A blog about Bloomsbury Academic's 33 1/3 series, our other books about music, and the world of sound in general.

Friday, April 29, 2005

Murmur

The last in our triptych of new releases this week (damn, I wish we could publish three of these every week!) is J. Niimi's book about Murmur. Like Daphne and Franklin before him, J. stubbornly refused to adhere to the word limit in his contract. And I stubbornly refused to make any cuts to his manuscript. So instead, we reduced the text size a bit and managed to cram the whole thing into 160 pages. And fascinating stuff it is, too - including fresh quotes from Don Dixon and Mitch Easter, and revealing commentary on Walker Percy's essay "Metaphor as Mistake" in relation to Michael Stipe's lyrics.

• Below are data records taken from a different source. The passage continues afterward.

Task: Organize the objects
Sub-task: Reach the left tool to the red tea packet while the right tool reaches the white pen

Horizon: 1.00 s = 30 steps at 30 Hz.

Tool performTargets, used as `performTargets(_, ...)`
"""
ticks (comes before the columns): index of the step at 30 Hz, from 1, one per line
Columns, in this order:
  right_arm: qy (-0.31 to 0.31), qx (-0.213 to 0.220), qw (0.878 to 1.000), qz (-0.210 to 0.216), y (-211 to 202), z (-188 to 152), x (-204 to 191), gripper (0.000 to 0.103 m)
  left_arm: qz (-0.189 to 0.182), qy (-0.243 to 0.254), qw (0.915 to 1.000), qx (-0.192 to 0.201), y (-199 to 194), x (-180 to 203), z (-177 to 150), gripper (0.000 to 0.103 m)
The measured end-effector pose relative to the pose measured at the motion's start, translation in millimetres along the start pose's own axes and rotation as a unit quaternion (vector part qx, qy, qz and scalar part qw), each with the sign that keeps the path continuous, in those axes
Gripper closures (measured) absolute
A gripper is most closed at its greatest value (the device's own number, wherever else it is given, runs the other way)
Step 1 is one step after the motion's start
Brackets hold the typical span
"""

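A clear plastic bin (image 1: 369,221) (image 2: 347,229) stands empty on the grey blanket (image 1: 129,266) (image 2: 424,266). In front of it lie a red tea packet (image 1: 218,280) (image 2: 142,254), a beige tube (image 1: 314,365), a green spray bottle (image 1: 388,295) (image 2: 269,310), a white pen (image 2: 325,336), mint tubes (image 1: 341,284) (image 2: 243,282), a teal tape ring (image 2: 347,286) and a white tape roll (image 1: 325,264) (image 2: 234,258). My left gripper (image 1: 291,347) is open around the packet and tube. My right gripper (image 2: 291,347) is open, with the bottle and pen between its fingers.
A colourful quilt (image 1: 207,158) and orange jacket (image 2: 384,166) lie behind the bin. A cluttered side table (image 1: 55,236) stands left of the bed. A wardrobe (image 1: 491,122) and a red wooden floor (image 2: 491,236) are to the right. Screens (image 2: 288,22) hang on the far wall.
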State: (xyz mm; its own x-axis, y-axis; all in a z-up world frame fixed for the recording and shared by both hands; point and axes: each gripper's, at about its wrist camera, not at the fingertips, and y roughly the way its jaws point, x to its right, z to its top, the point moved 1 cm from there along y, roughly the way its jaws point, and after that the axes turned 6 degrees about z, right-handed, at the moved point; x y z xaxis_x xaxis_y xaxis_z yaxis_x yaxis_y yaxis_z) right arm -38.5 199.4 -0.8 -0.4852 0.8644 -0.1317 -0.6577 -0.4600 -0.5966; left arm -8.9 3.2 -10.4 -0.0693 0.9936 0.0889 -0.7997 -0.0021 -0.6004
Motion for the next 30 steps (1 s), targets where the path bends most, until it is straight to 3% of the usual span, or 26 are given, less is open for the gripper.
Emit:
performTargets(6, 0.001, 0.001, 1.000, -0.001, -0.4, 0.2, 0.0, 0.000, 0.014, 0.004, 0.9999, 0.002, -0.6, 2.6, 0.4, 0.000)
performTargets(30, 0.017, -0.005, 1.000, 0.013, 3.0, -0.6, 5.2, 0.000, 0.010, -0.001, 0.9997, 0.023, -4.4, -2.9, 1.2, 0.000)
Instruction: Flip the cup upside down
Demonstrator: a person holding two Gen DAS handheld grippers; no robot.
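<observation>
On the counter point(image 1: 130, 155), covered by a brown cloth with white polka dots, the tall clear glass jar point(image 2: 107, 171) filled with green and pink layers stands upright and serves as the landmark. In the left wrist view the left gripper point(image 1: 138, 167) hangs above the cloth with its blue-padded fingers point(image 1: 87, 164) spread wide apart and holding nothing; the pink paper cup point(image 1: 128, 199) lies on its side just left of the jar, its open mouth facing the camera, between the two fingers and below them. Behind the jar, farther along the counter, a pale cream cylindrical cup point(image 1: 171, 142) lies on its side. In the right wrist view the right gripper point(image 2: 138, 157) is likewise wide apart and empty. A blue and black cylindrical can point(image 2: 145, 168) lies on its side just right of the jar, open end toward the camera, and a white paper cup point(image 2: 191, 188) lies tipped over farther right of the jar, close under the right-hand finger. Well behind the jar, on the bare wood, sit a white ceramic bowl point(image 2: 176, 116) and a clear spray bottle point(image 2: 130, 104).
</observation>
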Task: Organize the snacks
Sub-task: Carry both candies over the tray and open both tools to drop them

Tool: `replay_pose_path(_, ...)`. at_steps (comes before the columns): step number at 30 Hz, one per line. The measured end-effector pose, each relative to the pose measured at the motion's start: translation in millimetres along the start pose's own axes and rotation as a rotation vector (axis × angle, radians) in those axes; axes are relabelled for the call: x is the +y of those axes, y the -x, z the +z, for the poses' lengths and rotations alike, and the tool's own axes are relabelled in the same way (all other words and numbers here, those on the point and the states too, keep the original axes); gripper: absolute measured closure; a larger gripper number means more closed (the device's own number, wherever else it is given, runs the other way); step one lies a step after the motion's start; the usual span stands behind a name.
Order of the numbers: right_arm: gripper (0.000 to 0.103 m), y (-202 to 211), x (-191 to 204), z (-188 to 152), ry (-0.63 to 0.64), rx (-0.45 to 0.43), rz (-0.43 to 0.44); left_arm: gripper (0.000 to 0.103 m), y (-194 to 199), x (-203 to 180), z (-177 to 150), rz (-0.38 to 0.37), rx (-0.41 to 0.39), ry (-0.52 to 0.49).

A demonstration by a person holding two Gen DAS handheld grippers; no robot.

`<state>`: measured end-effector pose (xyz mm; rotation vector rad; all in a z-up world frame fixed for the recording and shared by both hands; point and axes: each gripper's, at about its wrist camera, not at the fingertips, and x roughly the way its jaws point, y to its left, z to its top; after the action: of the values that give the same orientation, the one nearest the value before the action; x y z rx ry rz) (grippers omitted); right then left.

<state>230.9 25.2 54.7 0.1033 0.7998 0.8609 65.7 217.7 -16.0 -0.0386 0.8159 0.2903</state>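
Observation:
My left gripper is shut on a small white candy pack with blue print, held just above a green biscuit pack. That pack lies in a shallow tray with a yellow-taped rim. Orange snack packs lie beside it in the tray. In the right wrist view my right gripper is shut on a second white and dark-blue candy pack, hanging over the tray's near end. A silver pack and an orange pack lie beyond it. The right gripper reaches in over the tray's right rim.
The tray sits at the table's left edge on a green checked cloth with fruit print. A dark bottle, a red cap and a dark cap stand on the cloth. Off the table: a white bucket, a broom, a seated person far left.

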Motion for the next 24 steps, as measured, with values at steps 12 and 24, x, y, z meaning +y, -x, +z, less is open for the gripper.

Like the books on Grace and Armed Forces, this one should be on sale in the normal places about two weeks from now. Here's an extract:

I don’t know if I saw the “Radio Free Europe” video on MTV first, or if I just saw the Murmur cassette sitting in the racks where I had also bought the Police’s Regatta de Blanc. In any case, it was at a shabby fluorescent-lit store with a full-sized cardboard display of the Journey scarab-UFO in the entrance and rubber bracelets and yellow plastic 45 inserts at the counter and shrink-wrapped Van Halen jerseys folded in black squares in the record bins. One wall of the store was lined top-to-bottom, front-to-back with horizontally placed cassettes, a library sideways.

The cassette was still a relatively new thing. Record companies hadn’t yet figured out how to market or package it. Its puny rectangular face was too small to reproduce LP cover art with any modicum of point-of-purchase attractiveness. The logic of retail space concerns (mall record stores in the early '80s were basically bazaar stalls where a twelve-inch LP cover equaled a square foot of real estate) and the fragility of the plastic cases dictated that they be stacked along a wall, their sides too small to project any greater degree of content than the spine of an LP. As a tape-buying consumer, you had to know what you were looking for.

R.E.M.’s label at the time, I.R.S, was manufactured and distributed by A&M, a major label, the better to reach us suburban mall rats. The retail-visible side of the R.E.M. tape looked exactly like that of all the other A&M bands. A cassette of an album by the Police looked the same as one by R.E.M. – artist and album title in unremarkable bold white typeface against a black background. The "cover" of the cassette was a miniature of the LP art (slightly larger than the one depicted on the cover of this book) with a black space-filling void beneath it, the same info reproduced within in the same plain white lettering.

Chalk it up to the fact that cassettes were still an uneasy experiment in the industry, a presumed short-term phenomenon that record companies intended to capitalize on until the consumer tape recorder market went away (with the aid of the "Home Taping is Killing Music" campaign and its admittedly dope logo, the crossbones behind a white cassette-skull). Record companies didn’t invest too much in the cassette-as-product, because they hoped it was a short-lived fad. Commercial cassettes from this era projected an air of Okay, tape-boy, that’ll be $7.98, come again. Store-bought tapes even looked a bit like illicit product in their austerity. The tape swiveled back from its clear cradle into a small black box, a graphic abyss that seems even more mysterious now in an age when even the carriages of subway cars are conceived of as viable commercial ad surface.

This lack of cover art, of information, was part of my initial experience of Murmur and of R.E.M.